The Shelf Life Of Stuff: Inventory Management Goes Digital
The yin and yang of centralization and distribution
“It really depends on how you exercise the rules of allocation.” said Rob Ogelsby, associate partner at Parker Avery Group. For example, a customer who walks into a store has already invested time in seeking out a specific piece of merchandise.
“The reward should be instant gratification and the ability to walk out of the store with their selection.” he said.
In order to avoid disappointment, retailers must maintain continuous stock, fulfilled from the same central point that also fulfills online orders.
“From my experience, it is best to still forecast by channel – or even by customer.” Ogelsby said. “It is much easier to aggregate these forecasts to a common pool – and make decisions on ‘safety' once the aggregation is complete.”
Forecasts can be tested and challenged at the channel level, and channel managers can be held accountable for their forecasts, while the firm can leverage the power of the combined forecasts.

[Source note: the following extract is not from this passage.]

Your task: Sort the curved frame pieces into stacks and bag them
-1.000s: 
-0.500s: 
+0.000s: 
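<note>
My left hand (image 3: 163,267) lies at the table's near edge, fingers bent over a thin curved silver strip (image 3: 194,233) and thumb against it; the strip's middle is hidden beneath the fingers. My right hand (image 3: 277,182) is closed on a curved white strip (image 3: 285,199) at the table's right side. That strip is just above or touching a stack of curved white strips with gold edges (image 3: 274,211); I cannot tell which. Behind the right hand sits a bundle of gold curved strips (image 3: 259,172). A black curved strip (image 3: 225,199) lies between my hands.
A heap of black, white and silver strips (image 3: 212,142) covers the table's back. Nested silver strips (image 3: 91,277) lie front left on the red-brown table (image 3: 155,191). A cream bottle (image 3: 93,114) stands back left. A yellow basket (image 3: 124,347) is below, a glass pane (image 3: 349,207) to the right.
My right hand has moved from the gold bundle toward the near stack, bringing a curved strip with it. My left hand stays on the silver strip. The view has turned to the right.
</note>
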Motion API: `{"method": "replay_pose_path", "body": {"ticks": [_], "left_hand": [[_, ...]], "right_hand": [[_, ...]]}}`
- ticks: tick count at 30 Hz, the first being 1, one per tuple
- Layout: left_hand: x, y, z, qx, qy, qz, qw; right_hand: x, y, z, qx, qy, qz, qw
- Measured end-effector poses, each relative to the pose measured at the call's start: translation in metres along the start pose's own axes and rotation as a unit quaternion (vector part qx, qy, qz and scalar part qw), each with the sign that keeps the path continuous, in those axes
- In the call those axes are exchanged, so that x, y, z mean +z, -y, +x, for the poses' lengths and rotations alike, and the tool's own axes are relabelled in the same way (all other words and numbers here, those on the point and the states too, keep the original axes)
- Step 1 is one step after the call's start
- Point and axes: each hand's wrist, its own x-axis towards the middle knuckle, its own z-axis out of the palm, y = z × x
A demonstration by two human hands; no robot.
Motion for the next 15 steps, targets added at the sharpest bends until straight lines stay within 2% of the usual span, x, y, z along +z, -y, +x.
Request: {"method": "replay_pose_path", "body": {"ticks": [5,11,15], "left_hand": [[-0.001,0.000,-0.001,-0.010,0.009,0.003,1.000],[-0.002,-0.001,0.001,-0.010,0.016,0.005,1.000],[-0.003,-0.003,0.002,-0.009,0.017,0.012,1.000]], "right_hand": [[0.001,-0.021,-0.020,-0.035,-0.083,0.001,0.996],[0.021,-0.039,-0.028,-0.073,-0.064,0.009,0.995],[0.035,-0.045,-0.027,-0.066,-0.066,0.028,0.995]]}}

“Multichannel is the present and future. It's a fact of life. In order to simplify the process, it's imperative that a company take a holistic approach to managing inventory in a common pool across all channels they service,” Ogeslby said. “Once that philosophy is adopted, the inventory management system needs to be configured with the appropriate rules to ensure that inventory is utilized in the most efficient (and profitable) way.”